Druids _can_ wear metal armor! They just _won't_.

Edit: How the heck did that happen?!


----------



## Blue Orange (Sep 24, 2022)

niklinna said:


> Druids _can_ wear leather armor! They just _won't_.



Druids aren't vegan necessarily; predators are part of nature.


----------



## niklinna (Sep 24, 2022)

Blue Orange said:


> Druids aren't vegan necessarily; predators are part of nature.



Eep! Talk about a serious mistake. That's what I get for being sleep-deprived.


----------



## QuentinGeorge (Sep 25, 2022)

niklinna said:


> Druids _can_ wear metal armor! They just _won't_.
> 
> Edit: How the heck did that happen?!



They will if the metal is only small studs apparently. We can calculate the exact metal percent that renders the armour a no go


----------



## Crimson Longinus (Sep 25, 2022)

Charlaquin said:


> I just have to pretend it’s a brigandine



No! Brigandine most definitely is no light armour. In D&D brigandine probably should just use same rules as scale armour. (They're very similar anyway. Smallish pieces of metal attached together.)

Studded leather could be just renamed "reinforced leather" or something like that. Leather with some pieces of metal or cuir-bouilli attached to here and there. Not that there really needs to be any other types of light armour than 12+dex, the price difference between the worse and the better type is so small that you can upgrade pretty soon, so "crappy starter version" doesn't seem particularly necessary.

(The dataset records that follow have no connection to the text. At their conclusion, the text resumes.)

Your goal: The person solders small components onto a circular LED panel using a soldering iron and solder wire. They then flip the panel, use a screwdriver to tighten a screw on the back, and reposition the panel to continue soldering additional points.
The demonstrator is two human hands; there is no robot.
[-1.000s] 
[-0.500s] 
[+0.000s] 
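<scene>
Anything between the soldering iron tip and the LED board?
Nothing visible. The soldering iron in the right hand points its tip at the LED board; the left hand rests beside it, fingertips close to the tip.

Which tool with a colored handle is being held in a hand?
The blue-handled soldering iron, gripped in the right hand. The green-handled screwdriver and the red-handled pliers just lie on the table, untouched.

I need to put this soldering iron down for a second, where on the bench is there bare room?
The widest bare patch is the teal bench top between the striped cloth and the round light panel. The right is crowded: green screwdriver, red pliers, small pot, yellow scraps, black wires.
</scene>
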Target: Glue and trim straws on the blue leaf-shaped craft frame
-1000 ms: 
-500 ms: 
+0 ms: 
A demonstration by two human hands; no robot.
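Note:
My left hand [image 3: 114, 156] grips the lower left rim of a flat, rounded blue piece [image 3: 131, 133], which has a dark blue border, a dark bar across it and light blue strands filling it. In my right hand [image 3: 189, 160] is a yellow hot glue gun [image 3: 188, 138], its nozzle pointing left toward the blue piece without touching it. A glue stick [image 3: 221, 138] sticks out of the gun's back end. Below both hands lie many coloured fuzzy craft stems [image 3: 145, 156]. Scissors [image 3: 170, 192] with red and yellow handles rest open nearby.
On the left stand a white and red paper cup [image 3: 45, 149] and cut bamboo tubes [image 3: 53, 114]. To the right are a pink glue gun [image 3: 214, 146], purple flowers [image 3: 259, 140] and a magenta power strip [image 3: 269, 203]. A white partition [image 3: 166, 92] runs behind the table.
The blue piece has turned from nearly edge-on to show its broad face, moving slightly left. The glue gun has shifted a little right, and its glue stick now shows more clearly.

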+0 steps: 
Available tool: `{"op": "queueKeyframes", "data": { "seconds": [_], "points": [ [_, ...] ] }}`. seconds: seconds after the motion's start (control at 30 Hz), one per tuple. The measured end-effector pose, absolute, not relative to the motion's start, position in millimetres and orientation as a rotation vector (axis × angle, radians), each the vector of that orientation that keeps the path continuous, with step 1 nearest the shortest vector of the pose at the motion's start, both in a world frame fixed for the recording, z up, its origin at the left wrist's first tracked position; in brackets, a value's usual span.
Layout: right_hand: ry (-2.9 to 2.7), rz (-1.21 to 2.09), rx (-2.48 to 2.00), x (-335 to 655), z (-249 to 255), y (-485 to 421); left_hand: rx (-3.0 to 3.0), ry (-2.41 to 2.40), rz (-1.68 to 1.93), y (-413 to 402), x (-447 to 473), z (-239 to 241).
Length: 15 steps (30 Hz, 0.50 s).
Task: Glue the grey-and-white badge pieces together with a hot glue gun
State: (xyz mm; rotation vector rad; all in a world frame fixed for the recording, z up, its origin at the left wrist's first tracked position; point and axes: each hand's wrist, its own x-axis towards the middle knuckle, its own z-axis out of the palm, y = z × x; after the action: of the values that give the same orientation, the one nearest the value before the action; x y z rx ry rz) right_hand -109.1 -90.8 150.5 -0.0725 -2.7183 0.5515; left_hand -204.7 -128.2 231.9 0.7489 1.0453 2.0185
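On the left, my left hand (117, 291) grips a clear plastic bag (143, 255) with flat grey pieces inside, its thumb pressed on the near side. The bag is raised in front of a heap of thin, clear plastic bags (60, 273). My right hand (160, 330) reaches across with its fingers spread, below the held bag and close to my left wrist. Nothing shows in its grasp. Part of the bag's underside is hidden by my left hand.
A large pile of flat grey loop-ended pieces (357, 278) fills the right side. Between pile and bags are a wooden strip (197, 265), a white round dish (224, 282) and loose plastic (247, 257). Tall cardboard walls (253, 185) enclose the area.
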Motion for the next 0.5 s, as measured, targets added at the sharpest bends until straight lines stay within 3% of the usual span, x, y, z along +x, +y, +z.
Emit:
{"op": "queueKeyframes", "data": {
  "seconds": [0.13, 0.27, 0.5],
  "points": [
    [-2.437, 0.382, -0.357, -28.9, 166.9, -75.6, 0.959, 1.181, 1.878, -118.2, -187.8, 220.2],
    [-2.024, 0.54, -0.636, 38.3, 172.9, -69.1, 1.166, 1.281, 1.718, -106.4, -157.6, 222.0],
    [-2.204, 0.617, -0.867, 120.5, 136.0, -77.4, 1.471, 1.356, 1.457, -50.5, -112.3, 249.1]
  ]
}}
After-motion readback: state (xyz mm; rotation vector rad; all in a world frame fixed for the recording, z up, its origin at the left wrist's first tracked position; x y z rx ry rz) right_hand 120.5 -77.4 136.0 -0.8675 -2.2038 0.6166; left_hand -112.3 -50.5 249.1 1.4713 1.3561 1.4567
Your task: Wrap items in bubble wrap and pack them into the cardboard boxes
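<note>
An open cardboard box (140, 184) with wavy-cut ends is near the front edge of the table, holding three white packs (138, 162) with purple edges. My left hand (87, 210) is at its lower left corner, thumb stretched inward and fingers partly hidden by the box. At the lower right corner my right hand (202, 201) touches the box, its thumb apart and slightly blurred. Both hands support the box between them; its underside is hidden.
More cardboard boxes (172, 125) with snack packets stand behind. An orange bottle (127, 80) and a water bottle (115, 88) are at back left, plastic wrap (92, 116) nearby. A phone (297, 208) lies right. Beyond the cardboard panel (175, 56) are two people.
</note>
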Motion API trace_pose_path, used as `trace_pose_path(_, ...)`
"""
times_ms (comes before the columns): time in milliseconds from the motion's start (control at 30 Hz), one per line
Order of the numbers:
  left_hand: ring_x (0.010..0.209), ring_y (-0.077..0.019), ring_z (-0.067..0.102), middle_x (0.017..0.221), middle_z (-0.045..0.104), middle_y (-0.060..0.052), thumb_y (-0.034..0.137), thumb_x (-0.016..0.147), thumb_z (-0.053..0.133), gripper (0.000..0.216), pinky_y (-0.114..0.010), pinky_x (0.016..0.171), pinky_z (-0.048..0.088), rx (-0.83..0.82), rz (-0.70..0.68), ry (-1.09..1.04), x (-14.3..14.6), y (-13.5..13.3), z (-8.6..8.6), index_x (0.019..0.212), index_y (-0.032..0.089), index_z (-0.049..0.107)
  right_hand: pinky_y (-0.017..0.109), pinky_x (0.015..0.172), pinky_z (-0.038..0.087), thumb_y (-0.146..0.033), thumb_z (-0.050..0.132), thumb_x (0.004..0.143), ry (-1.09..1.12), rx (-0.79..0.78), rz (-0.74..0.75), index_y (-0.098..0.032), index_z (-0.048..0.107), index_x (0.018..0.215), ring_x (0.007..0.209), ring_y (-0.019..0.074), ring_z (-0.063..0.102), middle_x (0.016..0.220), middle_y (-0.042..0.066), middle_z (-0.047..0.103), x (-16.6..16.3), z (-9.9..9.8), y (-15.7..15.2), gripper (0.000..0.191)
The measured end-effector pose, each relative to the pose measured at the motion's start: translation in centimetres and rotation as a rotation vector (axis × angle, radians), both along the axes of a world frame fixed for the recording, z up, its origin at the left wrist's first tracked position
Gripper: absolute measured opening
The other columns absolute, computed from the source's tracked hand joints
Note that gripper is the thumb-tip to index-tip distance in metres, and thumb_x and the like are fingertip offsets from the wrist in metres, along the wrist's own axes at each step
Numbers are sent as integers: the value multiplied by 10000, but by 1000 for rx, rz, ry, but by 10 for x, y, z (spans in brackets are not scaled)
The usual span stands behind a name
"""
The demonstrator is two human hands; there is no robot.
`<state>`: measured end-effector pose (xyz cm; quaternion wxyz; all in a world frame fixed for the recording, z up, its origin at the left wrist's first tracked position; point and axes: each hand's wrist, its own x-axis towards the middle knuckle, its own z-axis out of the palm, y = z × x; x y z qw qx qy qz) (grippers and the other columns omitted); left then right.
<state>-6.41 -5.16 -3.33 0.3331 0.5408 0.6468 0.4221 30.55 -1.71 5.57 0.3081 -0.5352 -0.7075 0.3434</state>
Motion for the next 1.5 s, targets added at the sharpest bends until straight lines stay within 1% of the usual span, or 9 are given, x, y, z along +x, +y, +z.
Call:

As for scimitars, I just removed them and gave both short and longswords piercing/slashing damage type (user's choice.) They can be used to represent various swords of different blade shapes and of course most swords could be used to either slash or stab. Not that it almost ever matters in D&D.


----------



## Blue Orange (Sep 25, 2022)

niklinna said:


> Eep! Talk about a serious mistake. That's what I get for being sleep-deprived.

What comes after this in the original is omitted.